## Required work
An exact copy of the lines, starting at the top of the listing and ending with the line that has "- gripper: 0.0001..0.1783", is the required answer. Pictures are not part of it.

## Available data
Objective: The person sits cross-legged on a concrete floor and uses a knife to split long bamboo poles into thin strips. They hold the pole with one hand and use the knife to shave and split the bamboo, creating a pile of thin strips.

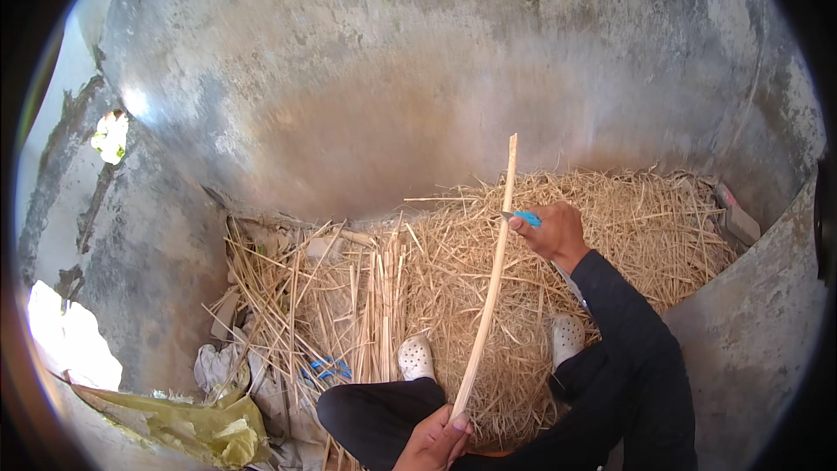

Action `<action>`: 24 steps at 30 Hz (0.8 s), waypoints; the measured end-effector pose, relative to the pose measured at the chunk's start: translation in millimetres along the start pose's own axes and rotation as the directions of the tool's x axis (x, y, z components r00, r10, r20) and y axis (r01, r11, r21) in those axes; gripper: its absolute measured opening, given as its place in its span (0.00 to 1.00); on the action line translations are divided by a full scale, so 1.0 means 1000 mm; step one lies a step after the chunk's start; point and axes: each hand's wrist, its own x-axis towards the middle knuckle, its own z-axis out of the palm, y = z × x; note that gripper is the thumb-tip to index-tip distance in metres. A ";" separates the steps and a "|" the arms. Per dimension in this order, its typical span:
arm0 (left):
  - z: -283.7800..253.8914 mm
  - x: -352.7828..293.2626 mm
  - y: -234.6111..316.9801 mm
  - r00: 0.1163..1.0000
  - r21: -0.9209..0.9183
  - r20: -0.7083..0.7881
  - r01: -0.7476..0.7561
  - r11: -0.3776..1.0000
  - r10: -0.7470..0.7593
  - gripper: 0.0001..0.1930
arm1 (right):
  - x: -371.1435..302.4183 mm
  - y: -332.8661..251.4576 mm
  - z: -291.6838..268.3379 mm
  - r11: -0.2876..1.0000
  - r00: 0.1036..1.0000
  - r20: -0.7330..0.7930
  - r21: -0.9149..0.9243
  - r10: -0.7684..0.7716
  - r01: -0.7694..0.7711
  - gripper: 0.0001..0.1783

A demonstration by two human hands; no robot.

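A long pale strip of split bamboo or wood (491,301) runs upward from my lap, slightly bowed, its far end raised in front of the wall. My left hand (434,439) is closed round its near end at the lower edge. Farther up the strip, my right hand (556,231) grips a small knife with a blue handle (528,219). The knife's short dark blade touches or nearly touches the strip; exact contact is too small to tell. My right fingers partly cover the handle.
Curled shavings (645,235) pile around my feet in pale perforated clogs (416,358). Straight strips (384,296) lie left of them, near tangled sticks, blue cord (327,369) and a yellowish sheet (187,423). A stained grey wall (418,78) rises close in front.
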 end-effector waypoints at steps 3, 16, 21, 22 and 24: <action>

## Exercise result
Objective: The person sits cross-legged on a concrete floor and uses a knife to split long bamboo poles into thin strips. They hold the pole with one hand and use the knife to shave and split the bamboo, creating a pile of thin strips.


Action `<action>`: 24 steps at 30 Hz (0.8 s), waypoints; the measured end-effector pose, relative to the pose measured at the chunk's start: translation in millimetres along the start pose's own axes and rotation as the directions of the tool's x axis (x, y, z components r00, r10, r20) and y axis (r01, r11, r21) in those axes; gripper: its absolute measured opening, given as its place in its span (0.00 to 1.00); on the action line translations are divided by a full scale, so 1.0 means 1000 mm; step one lies a step after the chunk's start; point and axes: each hand's wrist, its own x-axis towards the middle knuckle, its own z-axis out of the palm, y = z × x; note that gripper is the thumb-tip to index-tip distance in metres. A ";" separates the steps and a "|" the arms. Per dimension in this order, its typical span:
arm0 (left):
  - z: -283.7800..253.8914 mm
  - x: -352.7828..293.2626 mm
  - y: -234.6111..316.9801 mm
  - r00: 0.1163..1.0000
  - r21: -0.9209..0.9183
  - r20: -0.7083..0.7881
  - r01: -0.7476..0.7561
  - r11: -0.3776..1.0000
  - r10: -0.7470..0.7593
  - gripper: 0.0001..0.1930
arm1 (right):
  - x: -371.1435..302.4183 mm
  - y: -332.8661..251.4576 mm
  - z: -291.6838..268.3379 mm
  - r11: -0.2876..1.0000
  - r00: 0.1036..1.0000
  - r20: -0.7330..0.7930
  - r21: -0.9149..0.9243
  - r10: -0.7684..0.7716
  - r01: -0.7694..0.7711
  - gripper: 0.0001..0.1783

The response is now done.